Thus, keeping in view the principle of law laid down by the Hon'ble National Commission, in the cases, referred to above, if interest @12% on the deposited amount for the period of delay, till delivery of possession of the unit, is awarded, that would meet the ends of justice.”
Not only as above, in H.P. Housing Board Vs. Janak Gupta [2009] INSC 627 (26 March 2009) (Civil Appeal No. 6346 of 2002), it was clearly held by the Hon’ble Supreme Court of India that in the cases of delay, in delivery of possession, award of interest @ 12% per annum, on the deposited amount, for the period of delay, would meet the ends of justice. Taking note of above said proposition of law, in the present case also, ends of justice would meet, if interest is granted for delayed period, to the complainant whereof 11.08.2016 till 08.04.2017 (one month after the date of offer of possession i.e. 09.03.2017).
Besides as above, the opposite parties are also liable to pay compensation to the complainant, for providing her deficient service; guilty of adoption of unfair trade practice and causing her mental agony & physical harassment.

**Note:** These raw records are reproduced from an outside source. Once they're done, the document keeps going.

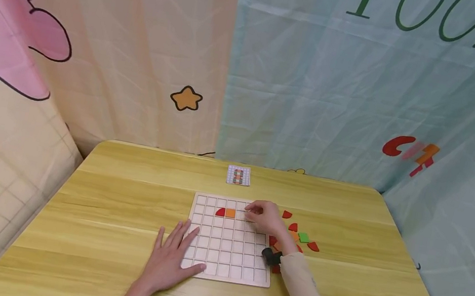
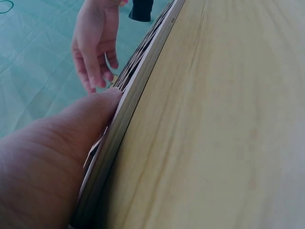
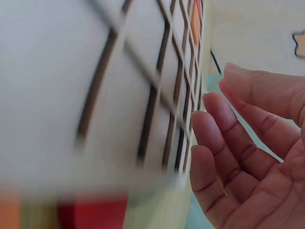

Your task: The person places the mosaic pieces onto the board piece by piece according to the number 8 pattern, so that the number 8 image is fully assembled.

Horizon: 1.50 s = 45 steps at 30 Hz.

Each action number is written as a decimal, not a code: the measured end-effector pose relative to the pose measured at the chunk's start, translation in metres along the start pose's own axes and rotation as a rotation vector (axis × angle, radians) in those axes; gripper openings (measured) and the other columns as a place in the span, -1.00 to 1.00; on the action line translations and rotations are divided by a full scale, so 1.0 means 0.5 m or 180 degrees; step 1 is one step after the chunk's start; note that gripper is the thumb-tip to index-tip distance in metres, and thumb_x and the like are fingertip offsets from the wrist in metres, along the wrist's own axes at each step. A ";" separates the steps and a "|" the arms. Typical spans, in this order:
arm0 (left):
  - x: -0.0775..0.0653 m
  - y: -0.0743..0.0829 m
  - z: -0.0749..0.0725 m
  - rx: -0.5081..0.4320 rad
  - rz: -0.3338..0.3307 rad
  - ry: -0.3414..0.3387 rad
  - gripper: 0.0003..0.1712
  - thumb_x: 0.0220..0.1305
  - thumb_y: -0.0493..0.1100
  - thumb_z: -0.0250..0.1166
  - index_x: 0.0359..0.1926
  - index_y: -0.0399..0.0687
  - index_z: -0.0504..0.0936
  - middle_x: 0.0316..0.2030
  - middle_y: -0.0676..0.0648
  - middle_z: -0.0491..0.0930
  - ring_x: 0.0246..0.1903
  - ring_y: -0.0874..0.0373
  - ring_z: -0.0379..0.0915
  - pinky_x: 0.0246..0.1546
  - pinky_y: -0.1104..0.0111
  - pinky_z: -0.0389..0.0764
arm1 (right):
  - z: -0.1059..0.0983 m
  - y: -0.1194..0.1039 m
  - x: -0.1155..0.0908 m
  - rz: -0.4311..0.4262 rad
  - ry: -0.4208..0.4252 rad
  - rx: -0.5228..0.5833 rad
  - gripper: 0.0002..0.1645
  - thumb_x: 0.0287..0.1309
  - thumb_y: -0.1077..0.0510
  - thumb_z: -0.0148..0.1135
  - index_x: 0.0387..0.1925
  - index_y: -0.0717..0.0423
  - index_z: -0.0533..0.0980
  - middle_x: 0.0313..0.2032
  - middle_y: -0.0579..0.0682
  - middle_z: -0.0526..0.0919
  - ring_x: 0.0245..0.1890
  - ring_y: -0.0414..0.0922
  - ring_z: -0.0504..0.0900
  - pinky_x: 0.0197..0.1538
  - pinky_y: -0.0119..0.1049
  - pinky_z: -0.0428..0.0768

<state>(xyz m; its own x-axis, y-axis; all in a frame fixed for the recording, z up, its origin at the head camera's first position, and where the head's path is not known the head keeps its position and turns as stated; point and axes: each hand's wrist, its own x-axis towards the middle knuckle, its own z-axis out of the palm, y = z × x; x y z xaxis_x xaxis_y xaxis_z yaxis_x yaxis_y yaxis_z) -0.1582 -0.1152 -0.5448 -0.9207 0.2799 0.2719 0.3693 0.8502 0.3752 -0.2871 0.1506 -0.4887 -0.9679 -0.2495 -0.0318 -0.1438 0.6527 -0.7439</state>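
Note:
A white grid board lies on the table, its cells divided by raised lines. In its upper rows a red quarter-circle piece sits directly left of an orange square piece. My left hand rests flat with fingers spread across the board's left edge, and its thumb lies on the near rim. Over the upper right of the board hovers my right hand, fingers loosely bent. Thumb and forefinger are close together in the right wrist view, with no piece visible between them.
Several loose pieces lie right of the board, among them a green square and red quarter-circles; the right forearm partly covers them. A small patterned card lies behind the board. Printed curtains hang around the wooden table.

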 end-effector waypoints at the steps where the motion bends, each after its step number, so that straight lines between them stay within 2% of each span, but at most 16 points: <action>1: 0.000 0.000 0.000 0.0007 0.0005 0.0010 0.04 0.07 0.51 0.12 0.42 0.00 0.22 0.43 -0.17 0.03 0.40 -0.10 -0.15 0.29 -0.17 -0.34 | -0.009 0.005 -0.004 0.0015 0.0035 0.0006 -0.92 0.11 0.18 0.35 -0.31 0.08 0.66 -0.43 -0.10 0.57 -0.41 -0.12 0.46 -0.32 -0.30 0.50; 6: 0.000 -0.002 0.000 0.0030 0.0057 0.0095 0.03 0.06 0.48 0.16 0.41 -0.02 0.24 0.41 -0.18 0.06 0.39 -0.13 -0.11 0.28 -0.19 -0.28 | -0.053 0.042 -0.021 0.0019 0.0248 0.0048 -0.91 0.12 0.22 0.33 -0.32 0.16 0.65 -0.41 -0.06 0.61 -0.40 -0.10 0.51 -0.32 -0.30 0.53; 11: 0.000 -0.002 0.000 0.0027 0.0027 0.0043 0.03 0.06 0.47 0.17 0.42 0.01 0.21 0.42 -0.17 0.04 0.40 -0.11 -0.13 0.29 -0.17 -0.33 | -0.087 0.082 -0.027 0.0108 0.0569 0.0028 -0.89 0.10 0.24 0.34 -0.34 0.24 0.63 -0.42 -0.01 0.62 -0.43 -0.10 0.52 -0.36 -0.30 0.52; 19: 0.001 -0.002 0.001 0.0029 0.0031 0.0033 0.03 0.07 0.48 0.16 0.42 0.01 0.21 0.43 -0.16 0.03 0.40 -0.10 -0.13 0.29 -0.17 -0.33 | -0.115 0.102 -0.038 0.0610 0.0803 -0.0389 -0.74 0.06 0.15 0.39 -0.31 0.28 0.57 -0.42 0.06 0.60 -0.50 -0.08 0.50 -0.42 -0.27 0.49; 26: 0.002 -0.002 0.002 0.0053 0.0073 0.0089 0.03 0.07 0.49 0.14 0.41 -0.01 0.22 0.42 -0.18 0.05 0.39 -0.13 -0.10 0.28 -0.19 -0.29 | -0.124 0.098 -0.041 0.0838 0.0721 -0.0597 -0.63 0.04 0.04 0.41 -0.39 0.28 0.51 -0.57 0.02 0.57 -0.56 -0.06 0.47 -0.50 -0.26 0.41; 33: 0.000 -0.003 0.003 0.0029 0.0041 0.0024 0.03 0.07 0.50 0.12 0.42 0.01 0.21 0.43 -0.16 0.02 0.40 -0.09 -0.16 0.29 -0.15 -0.36 | -0.124 0.093 -0.034 0.0998 0.0615 -0.0764 -0.63 0.01 0.02 0.43 -0.40 0.22 0.48 -0.58 0.00 0.52 -0.53 -0.05 0.43 -0.47 -0.26 0.37; 39: 0.001 -0.004 0.002 0.0043 0.0038 0.0021 0.03 0.07 0.49 0.13 0.42 0.02 0.20 0.43 -0.15 0.02 0.40 -0.09 -0.16 0.30 -0.15 -0.36 | -0.125 0.093 -0.031 0.0972 0.0490 -0.1021 -0.65 0.04 0.00 0.40 -0.36 0.17 0.49 -0.59 -0.04 0.50 -0.55 -0.06 0.43 -0.49 -0.26 0.34; 45: 0.001 -0.004 0.004 0.0059 0.0026 0.0011 0.04 0.07 0.51 0.11 0.42 0.02 0.21 0.43 -0.15 0.02 0.41 -0.08 -0.16 0.30 -0.14 -0.37 | -0.122 0.090 -0.028 0.0902 0.0341 -0.0957 -0.68 0.10 0.06 0.36 -0.31 0.21 0.47 -0.57 -0.02 0.49 -0.56 -0.07 0.41 -0.49 -0.28 0.36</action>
<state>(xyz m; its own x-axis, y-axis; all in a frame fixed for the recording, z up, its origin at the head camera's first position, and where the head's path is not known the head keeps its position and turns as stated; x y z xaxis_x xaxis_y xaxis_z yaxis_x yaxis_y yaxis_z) -0.1596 -0.1161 -0.5472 -0.9173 0.2852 0.2779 0.3742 0.8561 0.3564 -0.2926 0.2271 -0.4809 -0.9914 0.0351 -0.1259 0.0927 0.8682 -0.4875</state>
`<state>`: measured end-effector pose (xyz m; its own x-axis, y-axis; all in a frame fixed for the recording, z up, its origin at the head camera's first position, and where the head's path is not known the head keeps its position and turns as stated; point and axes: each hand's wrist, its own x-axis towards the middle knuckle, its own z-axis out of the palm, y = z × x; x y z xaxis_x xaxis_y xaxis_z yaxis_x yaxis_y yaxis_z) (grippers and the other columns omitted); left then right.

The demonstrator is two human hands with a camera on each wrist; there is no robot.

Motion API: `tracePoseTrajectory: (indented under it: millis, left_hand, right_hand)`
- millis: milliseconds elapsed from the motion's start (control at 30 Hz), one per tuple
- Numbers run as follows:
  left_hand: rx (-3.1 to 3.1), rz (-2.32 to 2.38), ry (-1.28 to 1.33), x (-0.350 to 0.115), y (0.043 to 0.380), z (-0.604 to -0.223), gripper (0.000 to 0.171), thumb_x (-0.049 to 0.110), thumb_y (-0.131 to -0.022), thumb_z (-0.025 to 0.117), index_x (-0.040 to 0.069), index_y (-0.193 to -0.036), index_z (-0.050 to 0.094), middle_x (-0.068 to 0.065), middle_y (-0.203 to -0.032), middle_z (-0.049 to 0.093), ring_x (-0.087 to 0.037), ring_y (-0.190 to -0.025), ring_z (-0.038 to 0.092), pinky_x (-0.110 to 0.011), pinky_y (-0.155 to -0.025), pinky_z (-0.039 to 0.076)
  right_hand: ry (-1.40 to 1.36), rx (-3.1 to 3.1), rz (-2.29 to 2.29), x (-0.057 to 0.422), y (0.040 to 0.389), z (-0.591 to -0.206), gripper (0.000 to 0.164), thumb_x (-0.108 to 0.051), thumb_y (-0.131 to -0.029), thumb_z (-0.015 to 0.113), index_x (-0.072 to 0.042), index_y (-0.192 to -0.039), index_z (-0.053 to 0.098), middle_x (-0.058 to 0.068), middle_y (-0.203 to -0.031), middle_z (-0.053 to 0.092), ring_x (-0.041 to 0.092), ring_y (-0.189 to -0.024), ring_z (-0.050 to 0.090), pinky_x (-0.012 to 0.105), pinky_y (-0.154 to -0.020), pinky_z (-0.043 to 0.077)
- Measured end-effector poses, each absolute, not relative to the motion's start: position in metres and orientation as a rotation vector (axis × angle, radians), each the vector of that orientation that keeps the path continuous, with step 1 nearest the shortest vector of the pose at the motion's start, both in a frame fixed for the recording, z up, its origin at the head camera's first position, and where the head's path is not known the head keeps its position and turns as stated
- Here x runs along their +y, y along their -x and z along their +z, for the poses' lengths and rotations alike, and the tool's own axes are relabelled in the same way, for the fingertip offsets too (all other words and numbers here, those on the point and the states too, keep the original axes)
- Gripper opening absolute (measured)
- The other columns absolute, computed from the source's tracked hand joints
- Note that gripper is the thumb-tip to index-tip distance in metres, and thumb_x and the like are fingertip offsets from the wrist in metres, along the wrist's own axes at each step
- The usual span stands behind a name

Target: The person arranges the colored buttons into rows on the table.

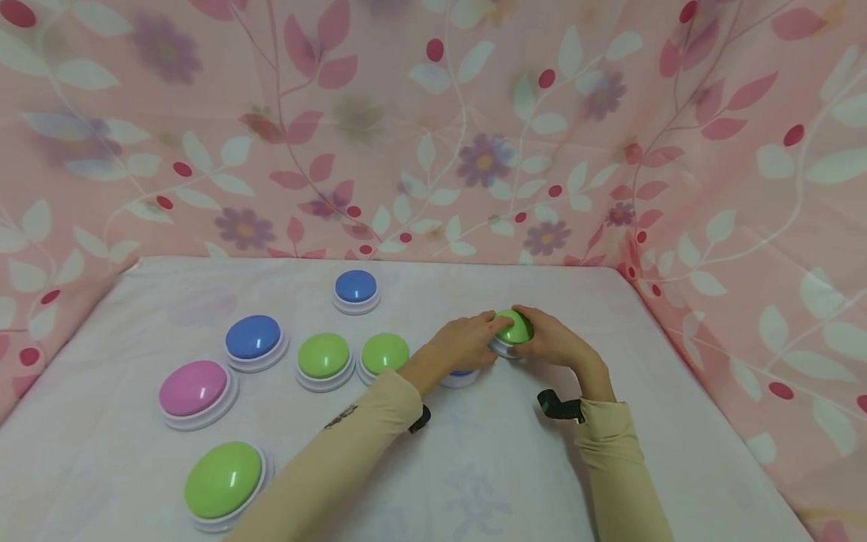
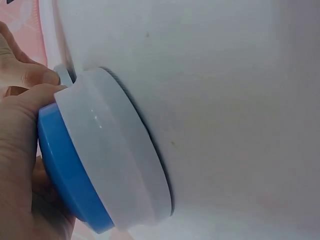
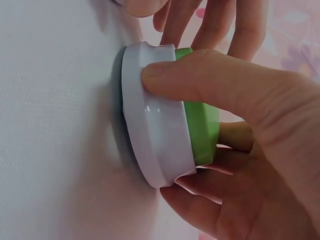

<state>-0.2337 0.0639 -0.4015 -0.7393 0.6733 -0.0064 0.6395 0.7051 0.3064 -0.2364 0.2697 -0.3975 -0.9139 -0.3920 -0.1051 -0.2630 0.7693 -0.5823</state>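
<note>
On the right of the cloth, a green dome button point(image 1: 516, 328) on a white round base lies between both hands. My right hand point(image 1: 557, 340) grips it, with the thumb point(image 3: 175, 75) along the base and curled fingers on the opposite side. My left hand point(image 1: 462, 342) reaches in from the left, its fairly straight fingers touching the green dome's left edge. Under the left hand stands a blue button point(image 2: 75, 170), mostly hidden in the head view but large in the left wrist view. Further left are two green buttons point(image 1: 323, 356), point(image 1: 385, 352) side by side; the left forearm partly covers the nearer one.
A blue button point(image 1: 355, 289) stands at the back, another blue button point(image 1: 254, 339) left of it. A pink button point(image 1: 193, 390) and a large green button point(image 1: 223, 482) occupy the left front. Floral curtains point(image 1: 406, 135) border the white tablecloth point(image 1: 474, 467).
</note>
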Motion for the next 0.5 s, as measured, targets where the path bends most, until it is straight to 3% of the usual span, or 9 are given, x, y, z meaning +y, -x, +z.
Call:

“From the material on record, it is evident that the OP-2 is the Chairman of the Company whereas the OP-3 is the Chief Executive Officer-cum-M.D. of the said company. Evidently, these two persons are holding such important positions in the Company, where they are directly involved with the decision-making process in the company. By virtue of their office, they can directly influence any decision regarding relief to be granted to the complainant, as asked for in the consumer complaint. It is held, therefore, that the State Commission has rightly dismissed the interim application, rejecting the plea of the appellants to delete the name of OP-2 & OP-3 from the array of parties. The impugned order passed by the State Commission is, therefore, upheld and the appeal is ordered to be dismissed with no order as to costs.”
In view of above, objection raised by Counsel for the opposite parties stands rejected.
In connected consumer complaint bearing no.138 of 2018, possession of the flat therein was offered belatedly, which is a material violation on the part of the opposite parties, as such, in our considered opinion, the complainant therein is not obliged to take the same. Our view is supported by the law laid down by the National Commission, in the case titled as Aashish Oberai Vs. Emaar MGF Land Limited, Consumer Case No. 70 of 2015, decided on 14 Sep 2016, wherein, under similar circumstances, while negating the plea taken by the builder, it was held as under:-
“I am in agreement with the learned senior counsel for the complainants that considering the default on the part of opposite parties no.1 and 2 in performing its contractual obligation, the complainants cannot be compelled to accept the offer of possession at this belated stage and therefore, is entitled to refund the entire amount paid by him along with reasonable compensation, in the form of interest.”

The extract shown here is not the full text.